Well, I was disappointed, to say the least.  I was living out in remote NE Arizona about 30 feet from the edge of the Navajo Reservation, and there was no way I was getting back to Provo for a 2 hour class. 
But wait!  There are correspondence classes.  I called BYU and they told me that even correspondence classes would do, as long as the class I chose was a credit class of at least 2 hours.  They sent me a course book and the Religion Department had a class in Genealogical Research that was 2 hours.  It sounded kind of interesting, so I sent in my registration and fee.  My only hangup was that it required a fair amount of time in a genealogy library and I was living in Sanders, AZ which had a permanent population of about 100 and no library, grocery store, theater, or much of anything else.  In fact, it had a post office, a trading post, a high school, and a small LDS chapel – that’s it.  The stake center and the genealogy library were in St. Johns, which was 60 miles south.  There was also a stake center in Gallup, NM, which was 60-some miles to the east, and there might have been another in Holbrook, AZ, which was 60-some miles to the west, although I think their stake center was probably in Snowflake, which 60-some miles further west
So I picked our own stake center and started driving down to St. Johns every Wednesday after work to do my assignments in the genealogy library.  I found that the other patrons were all older women.  I never saw a man there at all.  As you might imagine, they were all interested in what I was doing, which made my natural bashfulness even more intense, and I kept my head down, did my work, and left without saying much.  I am pretty sure I did tell the lady helping me that I was working on a class from BYU. 
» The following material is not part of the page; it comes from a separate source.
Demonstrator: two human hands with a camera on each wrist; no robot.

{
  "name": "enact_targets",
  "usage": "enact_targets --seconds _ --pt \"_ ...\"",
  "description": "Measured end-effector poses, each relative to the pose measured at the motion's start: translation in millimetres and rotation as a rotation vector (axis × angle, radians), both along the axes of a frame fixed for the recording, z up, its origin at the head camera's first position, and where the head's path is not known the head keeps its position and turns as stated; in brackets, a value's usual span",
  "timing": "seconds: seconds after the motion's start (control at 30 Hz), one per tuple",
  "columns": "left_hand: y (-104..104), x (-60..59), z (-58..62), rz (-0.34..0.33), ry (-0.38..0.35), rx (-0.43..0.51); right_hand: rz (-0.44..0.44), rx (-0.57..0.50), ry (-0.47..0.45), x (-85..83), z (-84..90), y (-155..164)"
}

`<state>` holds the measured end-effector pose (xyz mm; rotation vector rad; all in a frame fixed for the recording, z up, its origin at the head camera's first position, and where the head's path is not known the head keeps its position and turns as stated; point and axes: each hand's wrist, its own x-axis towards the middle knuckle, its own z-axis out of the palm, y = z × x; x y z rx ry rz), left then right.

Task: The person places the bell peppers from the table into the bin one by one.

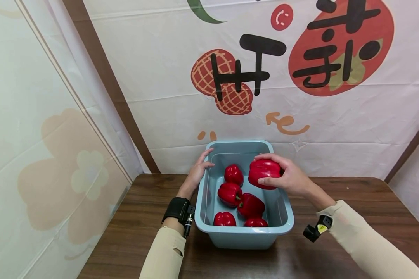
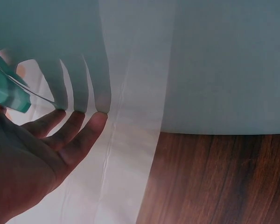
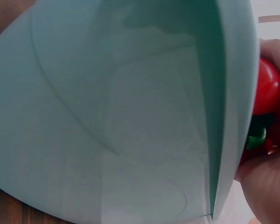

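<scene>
As I read it from the head view, my right hand (image 1: 289, 179) has its fingers and thumb curled round a red bell pepper (image 1: 263, 173), held over the far right part of the blue tub (image 1: 245, 231), above the rim. My left hand (image 1: 198, 170) rests against the tub's far left wall, fingers fairly straight, thumb hooked over the rim. Pepper looks glossy and firm; I judge it light, hollow, a bit slick, and liable to bruise if squeezed hard. Best hold is a broad wrap round the body, not the green stem (image 3: 256, 136), which shows against the palm in the right wrist view. Five more red peppers (image 1: 234, 192) lie loose in the tub, touching one another. Tub is thin smooth plastic, likely to slide. It sits on a dark wood-grain desk (image 1: 356, 201), shiny. Behind, a white printed banner (image 1: 335, 116) with cartoon shapes walls the space in closely on the back and the left side
</scene>
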<state>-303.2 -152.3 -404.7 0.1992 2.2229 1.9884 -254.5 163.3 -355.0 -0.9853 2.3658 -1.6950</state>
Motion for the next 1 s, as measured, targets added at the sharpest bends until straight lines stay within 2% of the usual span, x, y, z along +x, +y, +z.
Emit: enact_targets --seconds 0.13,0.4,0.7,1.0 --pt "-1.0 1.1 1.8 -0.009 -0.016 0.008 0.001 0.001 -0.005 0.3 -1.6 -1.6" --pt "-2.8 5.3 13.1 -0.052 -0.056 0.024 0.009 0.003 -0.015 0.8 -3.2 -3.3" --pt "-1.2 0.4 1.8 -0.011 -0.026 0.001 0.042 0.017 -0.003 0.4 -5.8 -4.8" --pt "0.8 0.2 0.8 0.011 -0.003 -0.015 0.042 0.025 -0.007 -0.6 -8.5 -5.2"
Mostly I was retrieving microfilm records from the county courthouse in Paris, Kentucky where my great-grandparents were born and I found many good marriage and death records, which, when combined with census records let me build up my pedigree back to the revolutionary war.  So that was fun. 
I was able to tell my coworkers that I was spending my days off doing research in Paris.  They didn’t believe me, though.
What I could not find was any birth records in Paris, KY, so I was using estimates based on census records for birth dates, and that isn’t very accurate.  That bothered me.  It still does.  I’d like to find better dates.  Later, talking to my grandfather’s brother, I discovered that there was a family cemetery in Paris that had all the dates I needed on the tombstones.  I decided that someday I would go find that cemetery, and I had a strong feeling that I should hurry.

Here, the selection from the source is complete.